The above experiment draws a good analogy with the brain. My brain overtime has seen so many objects and scenes that when I come across a new one, it tries to relate it to something I have seen before. The huge database that sits in my brain is akin to Google's collection of images. The experiment calls for use of this large pool of data, very human-like. Each object I know can be thought of as a symbol. When I see a new object, I encode it in terms of these symbols, and the object becomes a new symbol in my memory. So, I probably create a dense network of objects in my mind, and and expanding set of symbols. In effect, I am only storing what the relation of new object to the old ones and any significant differences there might be. To take a walk along this netowrk, it is an interesting intellectual exercise to track your thoughts. Look at a random word and observe what are the things that first come to your mind and how one idea links to another and another. For instance, on seeing the word 'bond', I immediately think of '007', gun, tuxedo etc, a little more thought and I think of 'love', as in bond between two people (it helps that bond movies had romance).

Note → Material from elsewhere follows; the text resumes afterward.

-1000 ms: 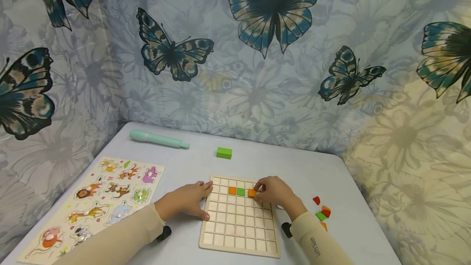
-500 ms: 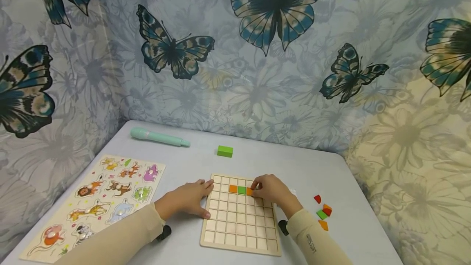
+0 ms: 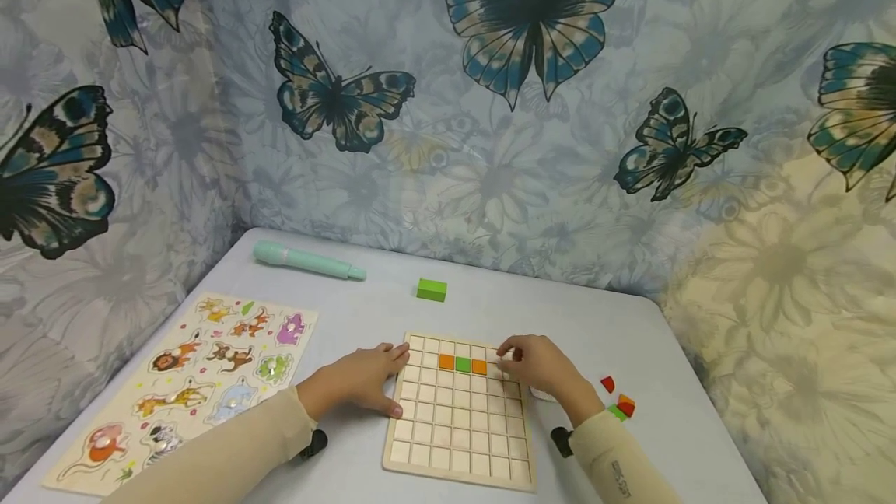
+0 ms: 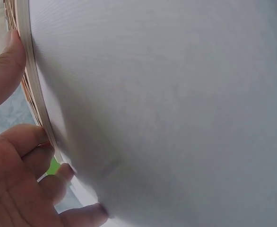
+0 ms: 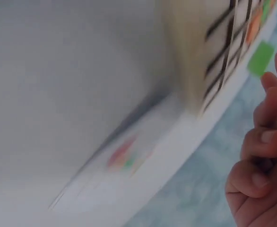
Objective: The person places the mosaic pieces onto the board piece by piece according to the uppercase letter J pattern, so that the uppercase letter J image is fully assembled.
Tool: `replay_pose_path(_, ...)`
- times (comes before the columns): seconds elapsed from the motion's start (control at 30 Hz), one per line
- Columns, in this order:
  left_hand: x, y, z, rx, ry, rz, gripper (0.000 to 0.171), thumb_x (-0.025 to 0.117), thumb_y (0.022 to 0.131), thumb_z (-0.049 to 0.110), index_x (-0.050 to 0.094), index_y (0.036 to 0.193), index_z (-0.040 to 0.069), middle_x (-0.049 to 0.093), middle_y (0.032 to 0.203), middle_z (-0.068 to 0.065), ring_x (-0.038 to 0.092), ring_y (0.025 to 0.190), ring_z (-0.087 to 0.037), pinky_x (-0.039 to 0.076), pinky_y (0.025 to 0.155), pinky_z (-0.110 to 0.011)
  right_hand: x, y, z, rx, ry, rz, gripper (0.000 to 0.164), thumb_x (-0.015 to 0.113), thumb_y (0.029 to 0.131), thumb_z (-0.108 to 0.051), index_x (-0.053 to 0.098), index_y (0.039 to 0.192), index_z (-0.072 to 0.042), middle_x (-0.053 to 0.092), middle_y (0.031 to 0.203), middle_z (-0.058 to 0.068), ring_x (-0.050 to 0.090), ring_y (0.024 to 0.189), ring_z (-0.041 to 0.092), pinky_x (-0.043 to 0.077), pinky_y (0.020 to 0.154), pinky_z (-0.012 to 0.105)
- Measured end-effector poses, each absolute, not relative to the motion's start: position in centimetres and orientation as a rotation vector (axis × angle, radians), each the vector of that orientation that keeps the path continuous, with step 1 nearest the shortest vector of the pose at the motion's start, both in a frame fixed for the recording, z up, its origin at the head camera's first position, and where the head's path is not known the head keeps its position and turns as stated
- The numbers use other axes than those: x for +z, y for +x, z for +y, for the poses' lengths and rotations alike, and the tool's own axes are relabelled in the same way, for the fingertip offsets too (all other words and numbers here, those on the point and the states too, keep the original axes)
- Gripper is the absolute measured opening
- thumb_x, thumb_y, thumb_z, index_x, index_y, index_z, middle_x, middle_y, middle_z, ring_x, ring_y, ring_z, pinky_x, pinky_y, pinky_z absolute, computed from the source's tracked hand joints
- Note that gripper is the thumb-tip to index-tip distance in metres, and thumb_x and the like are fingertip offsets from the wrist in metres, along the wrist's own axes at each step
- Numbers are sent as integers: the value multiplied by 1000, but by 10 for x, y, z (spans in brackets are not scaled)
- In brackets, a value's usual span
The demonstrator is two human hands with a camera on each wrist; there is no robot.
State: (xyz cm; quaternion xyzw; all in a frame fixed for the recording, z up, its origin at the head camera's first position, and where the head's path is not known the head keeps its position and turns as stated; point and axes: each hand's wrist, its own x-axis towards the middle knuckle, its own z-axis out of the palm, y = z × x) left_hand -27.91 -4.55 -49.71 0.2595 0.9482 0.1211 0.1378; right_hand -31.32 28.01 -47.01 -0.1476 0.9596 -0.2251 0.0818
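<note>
A pale wooden grid board lies on the table. Near its top, an orange tile, a green tile and a second orange tile sit side by side in one row. My left hand rests along the board's left edge, fingers and thumb spread; the left wrist view shows its fingertips against the board's side. Over the board's upper right is my right hand, just right of the second orange tile. In the right wrist view its loosely curled fingers hold nothing visible.
Right of the board lie loose red pieces, an orange one and a partly hidden green one. Behind the board are a green block and a mint-coloured pen-shaped object. An animal puzzle board lies left.
My right fingers, which were on the second orange tile, have let go and moved right. That tile now lies flat beside the green one. The left hand stays at the board's edge.
</note>
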Motion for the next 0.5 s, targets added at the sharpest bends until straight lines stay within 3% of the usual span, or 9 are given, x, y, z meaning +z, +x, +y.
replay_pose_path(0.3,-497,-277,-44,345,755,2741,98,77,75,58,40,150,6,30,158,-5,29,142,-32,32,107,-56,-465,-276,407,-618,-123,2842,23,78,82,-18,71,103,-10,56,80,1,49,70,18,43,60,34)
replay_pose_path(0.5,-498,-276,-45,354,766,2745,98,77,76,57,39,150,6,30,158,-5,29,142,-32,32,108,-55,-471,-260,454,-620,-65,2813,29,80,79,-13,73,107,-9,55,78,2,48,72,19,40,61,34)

And then as I think of bond 'between' people, I think of chemical bonds and so on. It may proceed very differently for you. The previous thoughts acts like a retrieval cue to open a new one. Can we model this? Can we quantify 'meaning' in such information? It would require some creativity to think how. For example, in language of the brain, an image of a giraffe has less information than an image with a giraffe, zebra and a lion even though they may classically have same amount of information or compressed file size. While we can build artificial systems that view it this way, can we go further and build solid theoretical frameworks, like it was done for communications about half a century ago. Let's see.